Additional meaning in addition to the already additional recordings from the Ed Rhodes session.
Here's Charters writing about the Rhodes stuff in Record Research 37, August 1961 (p.7 & 20) just prior to the release of the Prestige LP

BLIND WILLIE McTELL - A LAST SESSION
Samuel B. Charters
In an earlier issue of Record Research I discussed at some length the recordings of Blind Willie McTell, the interesting blues singer from the Atlanta area who had persistently recorded for a number of companies from the late '20's until 1952. Knowing McTell's habit of turning up unexpectedly - he even fooled me with a re-issue I did of a "Blind Willie" side on Vocalion, not realising it was McTell- I should have known that there would be a final session by McTell. Shortly after the book ''The Country Blues" came out I received a letter from someone named Jan Cox in Atlanta who offered to help get more information about singers and musicians in the Atlanta area. When I asked him about McTell he answered that a record shop owner named Ed Rhodes had recorded him in the fall of 1956 and had an hour tape of his singing and playing. The letter reached me while my wife and I were traveling in Israel, and it was with great impatience that I waited for our return to New York so that I could get in touch with Rhodes.

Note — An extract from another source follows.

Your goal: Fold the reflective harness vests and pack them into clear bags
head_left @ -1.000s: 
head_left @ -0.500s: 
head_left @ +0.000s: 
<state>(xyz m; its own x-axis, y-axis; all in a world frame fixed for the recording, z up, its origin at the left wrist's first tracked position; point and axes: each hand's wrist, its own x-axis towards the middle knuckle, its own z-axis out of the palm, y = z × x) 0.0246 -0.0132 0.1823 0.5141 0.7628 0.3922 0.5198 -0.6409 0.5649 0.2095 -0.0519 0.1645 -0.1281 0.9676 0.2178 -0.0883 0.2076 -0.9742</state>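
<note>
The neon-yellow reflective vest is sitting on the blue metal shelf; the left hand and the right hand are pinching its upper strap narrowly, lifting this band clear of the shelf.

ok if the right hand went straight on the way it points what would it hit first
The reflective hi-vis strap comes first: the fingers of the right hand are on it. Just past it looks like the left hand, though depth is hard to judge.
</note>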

I was able to talk with him at some length a few weeks later when he flew to New York to deliver the tape to me. He had gotten to know McTell in the summer of 1956, and asked him to record for him. McTell was still bitter about some of his experiences with people in the recording field and at first he refused.

It was only after he'd known Rhodes for some time that he finally agreed to come into the shop and maybe put a few numbers on tape, When he got there Rhodes had the machine set up and a bottle of corn whiskey for him. This was enough for McTell, and he sat down and played for an hour, singing many of his favorite songs, and talking about his background and the story of the songs.

Two or three years later Rhodes sold his recording equipment and threw the tapes he'd done into a discarded barrel in the attic of his store. When he went to look for the tapes only one had survived, fortunately the McTell tape, When he tried to find McTell again in the winter of 1960 he was told that Willie had died during the fall; so it is possible that this session was McTell's last. It is beautifully recorded and covers a broad variety of McTell's songs, and it is in many ways a fitting last session for this very fine singer. The following is a master sheet of the tape and its contents from which a selection will be released by the Prestige Record Company, 203 S. Washington Ave., Bergenfield, New Jersey, in the fall of 1961.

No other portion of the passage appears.